Dataset items
+++++

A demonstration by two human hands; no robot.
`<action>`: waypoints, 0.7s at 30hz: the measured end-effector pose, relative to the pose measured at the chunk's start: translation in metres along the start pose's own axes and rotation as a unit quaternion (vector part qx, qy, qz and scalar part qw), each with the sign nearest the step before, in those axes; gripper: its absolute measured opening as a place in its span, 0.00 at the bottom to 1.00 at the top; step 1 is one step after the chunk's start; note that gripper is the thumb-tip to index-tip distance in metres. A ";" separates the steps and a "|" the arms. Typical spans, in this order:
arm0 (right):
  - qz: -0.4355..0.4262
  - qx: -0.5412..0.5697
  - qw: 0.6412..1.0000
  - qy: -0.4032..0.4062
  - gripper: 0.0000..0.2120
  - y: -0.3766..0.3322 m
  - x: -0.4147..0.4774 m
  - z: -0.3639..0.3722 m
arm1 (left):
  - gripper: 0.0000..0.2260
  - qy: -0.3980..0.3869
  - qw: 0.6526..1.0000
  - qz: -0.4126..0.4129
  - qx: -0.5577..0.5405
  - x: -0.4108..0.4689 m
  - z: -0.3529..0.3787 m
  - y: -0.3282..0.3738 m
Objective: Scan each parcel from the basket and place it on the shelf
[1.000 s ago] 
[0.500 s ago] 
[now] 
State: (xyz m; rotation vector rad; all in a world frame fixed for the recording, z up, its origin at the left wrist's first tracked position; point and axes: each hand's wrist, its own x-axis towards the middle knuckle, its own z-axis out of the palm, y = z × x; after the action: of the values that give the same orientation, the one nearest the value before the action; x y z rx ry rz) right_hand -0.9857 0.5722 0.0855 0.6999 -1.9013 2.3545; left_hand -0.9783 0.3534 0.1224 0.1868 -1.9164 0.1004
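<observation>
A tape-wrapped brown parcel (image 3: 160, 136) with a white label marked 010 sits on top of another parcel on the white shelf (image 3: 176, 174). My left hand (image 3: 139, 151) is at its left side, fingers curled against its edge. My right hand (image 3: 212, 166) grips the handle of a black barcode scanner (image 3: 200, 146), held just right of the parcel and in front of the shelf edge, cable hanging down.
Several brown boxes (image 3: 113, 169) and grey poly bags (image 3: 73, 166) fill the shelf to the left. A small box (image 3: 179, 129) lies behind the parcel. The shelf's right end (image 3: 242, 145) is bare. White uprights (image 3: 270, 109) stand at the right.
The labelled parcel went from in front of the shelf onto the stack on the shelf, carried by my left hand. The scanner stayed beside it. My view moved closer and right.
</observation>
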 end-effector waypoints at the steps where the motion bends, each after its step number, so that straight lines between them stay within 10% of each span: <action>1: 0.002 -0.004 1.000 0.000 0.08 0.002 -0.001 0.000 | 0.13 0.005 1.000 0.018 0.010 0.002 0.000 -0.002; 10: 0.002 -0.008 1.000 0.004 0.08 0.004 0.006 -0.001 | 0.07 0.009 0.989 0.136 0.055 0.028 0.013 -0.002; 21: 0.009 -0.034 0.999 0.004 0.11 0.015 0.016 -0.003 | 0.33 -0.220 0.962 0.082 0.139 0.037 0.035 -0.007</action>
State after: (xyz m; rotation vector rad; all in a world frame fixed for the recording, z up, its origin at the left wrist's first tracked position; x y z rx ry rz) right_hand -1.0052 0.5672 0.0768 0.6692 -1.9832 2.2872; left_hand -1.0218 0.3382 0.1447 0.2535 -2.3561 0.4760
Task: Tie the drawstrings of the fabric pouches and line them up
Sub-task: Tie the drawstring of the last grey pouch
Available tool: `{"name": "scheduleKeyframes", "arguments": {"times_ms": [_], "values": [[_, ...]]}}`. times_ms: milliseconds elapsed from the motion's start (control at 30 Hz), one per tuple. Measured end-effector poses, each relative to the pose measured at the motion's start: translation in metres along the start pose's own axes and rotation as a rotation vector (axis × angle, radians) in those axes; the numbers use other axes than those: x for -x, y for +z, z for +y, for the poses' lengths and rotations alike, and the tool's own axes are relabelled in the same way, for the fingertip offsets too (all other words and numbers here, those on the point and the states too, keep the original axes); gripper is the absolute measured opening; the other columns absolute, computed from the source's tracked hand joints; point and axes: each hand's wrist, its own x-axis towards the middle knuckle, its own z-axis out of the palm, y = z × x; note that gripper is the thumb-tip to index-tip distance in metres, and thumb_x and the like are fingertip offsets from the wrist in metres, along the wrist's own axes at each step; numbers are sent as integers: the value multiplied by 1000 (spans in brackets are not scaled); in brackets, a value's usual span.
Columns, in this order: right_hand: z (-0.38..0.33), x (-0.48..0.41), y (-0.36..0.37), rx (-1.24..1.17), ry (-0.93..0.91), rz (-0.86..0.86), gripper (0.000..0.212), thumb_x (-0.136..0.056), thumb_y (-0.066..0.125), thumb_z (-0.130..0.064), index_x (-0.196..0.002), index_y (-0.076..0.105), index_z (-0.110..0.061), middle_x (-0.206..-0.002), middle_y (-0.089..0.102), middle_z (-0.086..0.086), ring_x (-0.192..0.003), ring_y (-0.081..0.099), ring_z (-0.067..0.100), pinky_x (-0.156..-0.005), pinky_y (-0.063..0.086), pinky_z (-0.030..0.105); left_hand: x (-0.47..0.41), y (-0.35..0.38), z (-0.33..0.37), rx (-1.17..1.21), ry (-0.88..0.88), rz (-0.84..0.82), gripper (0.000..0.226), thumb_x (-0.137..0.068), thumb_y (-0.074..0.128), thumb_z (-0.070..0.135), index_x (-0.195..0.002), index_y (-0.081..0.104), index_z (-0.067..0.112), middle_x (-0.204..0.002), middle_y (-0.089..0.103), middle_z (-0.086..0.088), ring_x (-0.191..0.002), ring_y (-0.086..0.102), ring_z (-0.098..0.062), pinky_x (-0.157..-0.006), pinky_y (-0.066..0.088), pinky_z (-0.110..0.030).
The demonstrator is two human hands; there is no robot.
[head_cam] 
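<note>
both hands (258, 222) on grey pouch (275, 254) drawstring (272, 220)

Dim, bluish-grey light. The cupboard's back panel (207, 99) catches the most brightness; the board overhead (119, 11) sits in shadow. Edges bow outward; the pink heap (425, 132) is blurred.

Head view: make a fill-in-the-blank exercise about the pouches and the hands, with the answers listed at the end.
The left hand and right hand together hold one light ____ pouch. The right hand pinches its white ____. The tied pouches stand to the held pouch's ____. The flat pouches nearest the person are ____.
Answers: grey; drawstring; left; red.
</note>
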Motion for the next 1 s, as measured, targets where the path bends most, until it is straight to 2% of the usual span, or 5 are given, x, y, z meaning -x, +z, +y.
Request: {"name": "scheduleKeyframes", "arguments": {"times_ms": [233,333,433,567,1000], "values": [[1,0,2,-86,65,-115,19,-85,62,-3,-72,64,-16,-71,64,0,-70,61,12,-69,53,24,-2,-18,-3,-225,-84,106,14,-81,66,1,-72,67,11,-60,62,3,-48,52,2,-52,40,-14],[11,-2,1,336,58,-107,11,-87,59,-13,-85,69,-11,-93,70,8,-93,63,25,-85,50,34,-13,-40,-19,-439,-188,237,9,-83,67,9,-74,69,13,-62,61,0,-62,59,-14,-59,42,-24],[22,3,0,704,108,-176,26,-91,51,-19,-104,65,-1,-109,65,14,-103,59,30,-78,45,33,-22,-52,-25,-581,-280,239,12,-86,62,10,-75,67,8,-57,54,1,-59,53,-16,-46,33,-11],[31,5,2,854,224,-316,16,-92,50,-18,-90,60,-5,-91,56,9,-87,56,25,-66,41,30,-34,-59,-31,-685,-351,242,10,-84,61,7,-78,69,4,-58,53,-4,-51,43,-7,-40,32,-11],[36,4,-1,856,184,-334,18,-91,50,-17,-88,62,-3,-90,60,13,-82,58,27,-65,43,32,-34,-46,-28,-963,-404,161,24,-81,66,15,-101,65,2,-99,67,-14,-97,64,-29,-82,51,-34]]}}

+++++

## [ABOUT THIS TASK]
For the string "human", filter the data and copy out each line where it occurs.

## [RESPONSE TO THIS EXERCISE]
A demonstration by two human hands; no robot.
The demonstrator is two human hands; there is no robot.

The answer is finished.